_Your assignment_: In your reply, write out each entry exactly as given.

_Input data_:
☆ ☆ ☆ ☆
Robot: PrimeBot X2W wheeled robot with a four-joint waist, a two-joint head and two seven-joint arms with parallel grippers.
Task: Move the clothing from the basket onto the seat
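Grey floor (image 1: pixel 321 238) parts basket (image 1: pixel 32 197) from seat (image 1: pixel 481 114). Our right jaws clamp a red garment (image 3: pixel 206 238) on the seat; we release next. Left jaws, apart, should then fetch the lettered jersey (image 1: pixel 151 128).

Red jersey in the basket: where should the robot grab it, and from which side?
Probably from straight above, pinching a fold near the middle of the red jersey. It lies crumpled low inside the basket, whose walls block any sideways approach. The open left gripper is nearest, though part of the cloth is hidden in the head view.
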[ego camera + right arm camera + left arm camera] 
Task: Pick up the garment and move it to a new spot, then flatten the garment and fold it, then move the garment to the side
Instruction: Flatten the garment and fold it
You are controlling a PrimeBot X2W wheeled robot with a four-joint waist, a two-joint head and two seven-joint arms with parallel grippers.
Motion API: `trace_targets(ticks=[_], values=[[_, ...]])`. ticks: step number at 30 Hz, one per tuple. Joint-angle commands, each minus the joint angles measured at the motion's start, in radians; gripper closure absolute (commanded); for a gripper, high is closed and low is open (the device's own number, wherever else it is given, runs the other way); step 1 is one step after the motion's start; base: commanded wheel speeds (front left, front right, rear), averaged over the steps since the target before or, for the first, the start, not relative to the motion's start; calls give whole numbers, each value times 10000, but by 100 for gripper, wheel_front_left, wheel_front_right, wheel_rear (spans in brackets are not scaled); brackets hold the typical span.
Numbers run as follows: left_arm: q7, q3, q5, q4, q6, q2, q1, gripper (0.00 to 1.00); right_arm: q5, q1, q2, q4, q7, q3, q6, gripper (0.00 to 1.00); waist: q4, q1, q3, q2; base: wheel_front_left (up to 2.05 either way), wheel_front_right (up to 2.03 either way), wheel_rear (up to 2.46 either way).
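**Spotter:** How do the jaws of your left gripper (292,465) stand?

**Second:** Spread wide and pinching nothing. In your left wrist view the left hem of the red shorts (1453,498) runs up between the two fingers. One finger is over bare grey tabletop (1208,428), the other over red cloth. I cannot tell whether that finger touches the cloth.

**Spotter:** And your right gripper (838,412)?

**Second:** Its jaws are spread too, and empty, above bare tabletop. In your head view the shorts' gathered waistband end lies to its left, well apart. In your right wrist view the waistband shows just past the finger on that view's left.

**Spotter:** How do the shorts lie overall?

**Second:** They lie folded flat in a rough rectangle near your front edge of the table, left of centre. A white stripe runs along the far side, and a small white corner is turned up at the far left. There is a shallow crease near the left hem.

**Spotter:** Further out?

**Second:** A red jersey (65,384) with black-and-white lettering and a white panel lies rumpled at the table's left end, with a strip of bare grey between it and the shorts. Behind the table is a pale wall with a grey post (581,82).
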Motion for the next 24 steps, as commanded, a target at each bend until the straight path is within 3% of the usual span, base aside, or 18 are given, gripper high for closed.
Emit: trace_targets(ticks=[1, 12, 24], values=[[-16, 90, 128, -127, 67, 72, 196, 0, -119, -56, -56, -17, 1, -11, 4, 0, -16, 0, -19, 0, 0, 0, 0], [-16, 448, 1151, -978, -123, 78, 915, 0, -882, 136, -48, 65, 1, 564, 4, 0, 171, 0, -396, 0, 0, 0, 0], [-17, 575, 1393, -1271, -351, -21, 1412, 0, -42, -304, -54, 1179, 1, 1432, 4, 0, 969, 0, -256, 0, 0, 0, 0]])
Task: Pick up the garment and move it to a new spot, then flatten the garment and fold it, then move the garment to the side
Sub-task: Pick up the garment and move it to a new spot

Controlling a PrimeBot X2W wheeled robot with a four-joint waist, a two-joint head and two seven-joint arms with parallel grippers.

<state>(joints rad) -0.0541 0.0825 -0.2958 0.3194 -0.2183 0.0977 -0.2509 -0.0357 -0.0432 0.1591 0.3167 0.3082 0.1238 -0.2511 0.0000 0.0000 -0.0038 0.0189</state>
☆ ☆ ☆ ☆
_Answer to this exercise_:
Robot: PrimeBot X2W wheeled robot with a four-joint waist, a two-joint head and two seven-joint arms with parallel grippers.
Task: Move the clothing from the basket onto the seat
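Grey floor (image 1: pixel 321 238) parts basket (image 1: pixel 32 197) from seat (image 1: pixel 481 114). Our right jaws clamp a red garment (image 3: pixel 206 238) on the seat; we release next. Left jaws, apart, should then fetch the lettered jersey (image 1: pixel 151 128).

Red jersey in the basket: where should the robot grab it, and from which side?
Probably from straight above, pinching a fold near the middle of the red jersey. It lies crumpled low inside the basket, whose walls block any sideways approach. The open left gripper is nearest, though part of the cloth is hidden in the head view.
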[ego camera + right arm camera + left arm camera] 
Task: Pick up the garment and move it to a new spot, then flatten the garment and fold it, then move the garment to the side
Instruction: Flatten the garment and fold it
You are controlling a PrimeBot X2W wheeled robot with a four-joint waist, a two-joint head and two seven-joint arms with parallel grippers.
Motion API: `trace_targets(ticks=[_], values=[[_, ...]])`. ticks: step number at 30 Hz, one per tuple. Joint-angle commands, each minus the joint angles measured at the motion's start, in radians; gripper closure absolute (commanded); for a gripper, high is closed and low is open (the device's own number, wherever else it is given, runs the other way); step 1 is one step after the motion's start; base: commanded wheel speeds (front left, front right, rear), averaged over the steps since the target before or, for the first, the start, not relative to the motion's start; calls give whole numbers, each value times 10000, but by 100 for gripper, wheel_front_left, wheel_front_right, wheel_rear (spans in brackets are not scaled); brackets hold the typical span.
Numbers run as follows: left_arm: q7, q3, q5, q4, q6, q2, q1, gripper (0.00 to 1.00); right_arm: q5, q1, q2, q4, q7, q3, q6, gripper (0.00 to 1.00); waist: q4, q1, q3, q2; base: wheel_front_left (up to 2.05 either way), wheel_front_right (up to 2.03 either way), wheel_rear (up to 2.46 either way).
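**Spotter:** How do the jaws of your left gripper (292,465) stand?

**Second:** Spread wide and pinching nothing. In your left wrist view the left hem of the red shorts (1453,498) runs up between the two fingers. One finger is over bare grey tabletop (1208,428), the other over red cloth. I cannot tell whether that finger touches the cloth.

**Spotter:** And your right gripper (838,412)?

**Second:** Its jaws are spread too, and empty, above bare tabletop. In your head view the shorts' gathered waistband end lies to its left, well apart. In your right wrist view the waistband shows just past the finger on that view's left.

**Spotter:** How do the shorts lie overall?

**Second:** They lie folded flat in a rough rectangle near your front edge of the table, left of centre. A white stripe runs along the far side, and a small white corner is turned up at the far left. There is a shallow crease near the left hem.

**Spotter:** Further out?

**Second:** A red jersey (65,384) with black-and-white lettering and a white panel lies rumpled at the table's left end, with a strip of bare grey between it and the shorts. Behind the table is a pale wall with a grey post (581,82).
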Motion for the next 24 steps, as commanded, a target at each bend until the straight path is within 3% of the usual span, base aside, or 18 are given, gripper high for closed.
Emit: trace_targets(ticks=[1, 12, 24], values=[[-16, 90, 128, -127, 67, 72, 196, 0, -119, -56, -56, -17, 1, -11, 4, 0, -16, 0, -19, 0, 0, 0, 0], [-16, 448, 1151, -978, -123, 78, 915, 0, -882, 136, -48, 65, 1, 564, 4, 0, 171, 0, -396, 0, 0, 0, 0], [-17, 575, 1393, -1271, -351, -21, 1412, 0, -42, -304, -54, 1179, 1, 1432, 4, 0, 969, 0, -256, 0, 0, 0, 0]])
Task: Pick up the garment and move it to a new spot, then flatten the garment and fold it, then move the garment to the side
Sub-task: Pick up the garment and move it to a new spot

Controlling a PrimeBot X2W wheeled robot with a four-joint waist, a two-joint head and two seven-joint arms with parallel grippers.

<state>(joints rad) -0.0541 0.0825 -0.2958 0.3194 -0.2183 0.0977 -0.2509 -0.0357 -0.0432 0.1591 0.3167 0.3082 0.1238 -0.2511 0.0000 0.0000 -0.0038 0.0189</state>

There is no more to the exercise.